Thirdly – my days started off early. Wake up at 5:45 and out of the house by 6:55, dressed and belly happy from a freshly made breakfast. Towards the later weeks, however, I know I slept in a bit more and grabbed a breakfast at Starbucks rather than making one at home, which angered my wallet by a lot. Still, what’s done is done.
I take the 7:04 bus from where I live to where I work; for the first four weeks, this bus route doubled as the morning school run. It was as hellish as it sounds. Imagine children from three different grammar schools (plus myself!) all piled up like sardines inside a double-decker bus… you could imagine the conversations I overheard. I just want to quote Abba and say, thank you for the music, otherwise, I wouldn’t know how I would have survived.
I arrive at the town where I work at exactly 8:10 if there weren’t any delays. I then grab my morning Starbucks, scan my gold member app, and then proceed to walk to the office at around 8:35. My normal walking speed gets me to the office front door about 8:55, but if I am in a rush or angry-therefore-I-power-walked, I would arrive five or ten minutes earlier.
This might all sound neurotic to most people, but keeping to a schedule pretty much saved my soul this summer. What I realised about myself, during this entire internship experience, is that I really value having complete control of my time. As an intern, you don’t really have control over what you do between clocking in at work and clocking out – at least not at the agency I worked for.
I had to spend the majority of my days – my weeks, even – with total strangers who very clearly did not share the same life experiences as myself, and therefore did not have the same values. They tagged it as a generational thing: “you’re such a millennial” was a phrase bandied about lightheartedly in the office. But it was so much more than the years between me and my colleagues…

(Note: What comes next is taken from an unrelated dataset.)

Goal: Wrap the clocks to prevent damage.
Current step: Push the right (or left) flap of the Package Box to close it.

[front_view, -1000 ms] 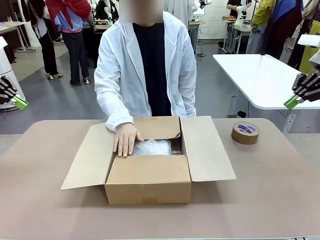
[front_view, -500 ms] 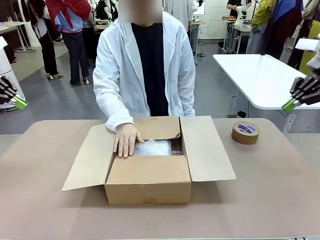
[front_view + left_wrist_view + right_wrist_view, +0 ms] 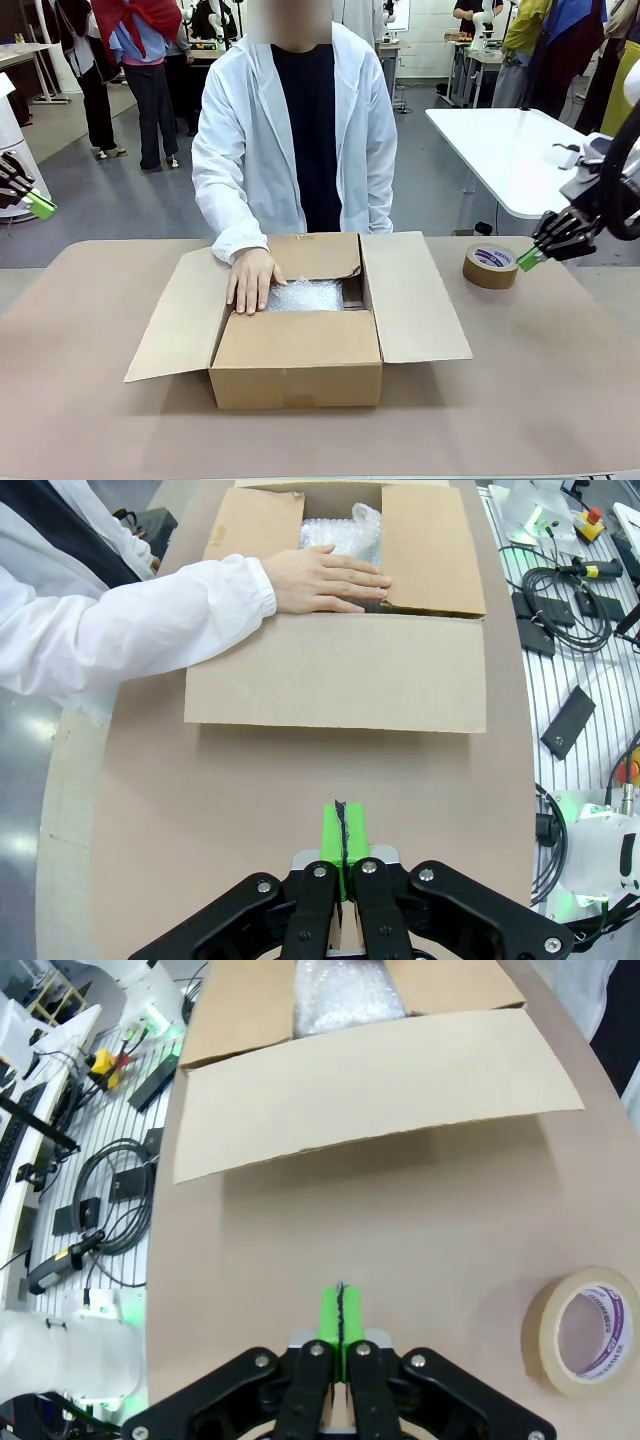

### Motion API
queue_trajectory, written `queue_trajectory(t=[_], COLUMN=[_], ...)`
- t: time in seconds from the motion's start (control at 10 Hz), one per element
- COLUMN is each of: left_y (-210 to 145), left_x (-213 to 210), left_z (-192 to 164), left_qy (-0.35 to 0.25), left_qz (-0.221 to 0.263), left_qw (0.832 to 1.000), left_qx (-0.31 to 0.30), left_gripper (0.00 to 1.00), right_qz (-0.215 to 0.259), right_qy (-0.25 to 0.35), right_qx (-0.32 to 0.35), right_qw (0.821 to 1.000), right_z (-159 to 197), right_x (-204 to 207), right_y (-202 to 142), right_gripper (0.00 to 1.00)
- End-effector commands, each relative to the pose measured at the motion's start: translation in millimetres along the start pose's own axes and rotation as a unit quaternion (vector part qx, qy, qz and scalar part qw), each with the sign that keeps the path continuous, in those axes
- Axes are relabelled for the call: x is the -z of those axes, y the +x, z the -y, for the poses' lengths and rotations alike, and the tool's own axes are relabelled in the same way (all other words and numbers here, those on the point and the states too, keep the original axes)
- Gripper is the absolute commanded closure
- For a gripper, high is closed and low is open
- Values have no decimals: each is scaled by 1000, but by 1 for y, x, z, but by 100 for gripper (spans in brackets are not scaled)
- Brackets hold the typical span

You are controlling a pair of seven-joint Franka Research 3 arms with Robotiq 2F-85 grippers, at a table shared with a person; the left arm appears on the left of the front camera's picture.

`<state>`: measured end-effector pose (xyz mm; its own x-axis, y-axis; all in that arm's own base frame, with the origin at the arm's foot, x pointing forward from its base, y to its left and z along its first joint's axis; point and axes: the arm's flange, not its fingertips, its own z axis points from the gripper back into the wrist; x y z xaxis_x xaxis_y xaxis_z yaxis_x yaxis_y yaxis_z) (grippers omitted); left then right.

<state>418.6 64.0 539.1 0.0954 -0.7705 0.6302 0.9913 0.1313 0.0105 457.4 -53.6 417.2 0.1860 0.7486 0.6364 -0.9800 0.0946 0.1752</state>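
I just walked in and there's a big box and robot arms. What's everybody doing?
A person in a white coat rests a hand on the edge of an open cardboard box on the table, right beside a bubble-wrapped bundle lying inside it. Both robot grippers are shut and hold nothing. The left gripper hangs off by the table's left side, and the right gripper hovers close to a roll of brown tape.

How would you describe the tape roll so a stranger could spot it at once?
Start at the open cardboard box in the middle of the brown table. To its right, apart from the box, the tape roll lies flat. It is the one round thing there: a tan ring with purple print inside.
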Motion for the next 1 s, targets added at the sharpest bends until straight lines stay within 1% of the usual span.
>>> queue_trajectory(t=[0.0,0.2,0.3,0.4,0.5,0.9], left_y=[0,0,0,0,0,0], left_x=[0,0,0,0,0,0], left_z=[0,0,0,0,0,0], left_qy=[1,1,1,1,1,1], left_qz=[1,1,1,1,1,1], left_qw=[1000,1000,1000,1000,1000,1000], left_qx=[0,0,0,0,0,0], left_gripper=[100,100,100,100,100,100], right_qz=[10,13,13,25,5,5], right_qy=[-6,-20,-17,-23,-7,-7], right_qx=[8,33,46,61,27,27], right_qw=[1000,999,999,998,1000,1000], right_z=[9,20,23,24,20,20], right_x=[31,51,59,56,50,50], right_y=[-3,0,-1,5,-3,-3], right_gripper=[99,99,99,99,99,99])
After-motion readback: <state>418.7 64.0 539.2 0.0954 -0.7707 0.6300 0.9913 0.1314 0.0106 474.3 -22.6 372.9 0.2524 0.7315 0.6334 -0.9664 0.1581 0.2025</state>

I value smart work over hard work
Naps are not just for young children: inemuriis a lifestyle I live by
NOT ALL ASIAN CULTURES ARE THE SAME
Being gay is not a punchline to some joke and it should never be used as one
So these past three months have been a hardship, to say the least. I came into the internship hoping to gain work experience applicable to most graduate jobs I plan to apply for, and I came out battered and worn with a significant amount of money spent on food deliveries to the office… oops!
I still gained valuable work experience and a lot more doors are open to me now compared to if I never took that internship offer; nevertheless, I know that I have become less idealistic for my work-future, but that’s not necessarily a bad thing. Some might say I needed this crash course in real life.
Adulting™ is hard, y’all.
Over to you guys: Do you have any internship adventures to lament over? Are you currently a student planning to take one? Am I being too whiny over the whole ‘millennial’ label that people my age can’t seem to shake?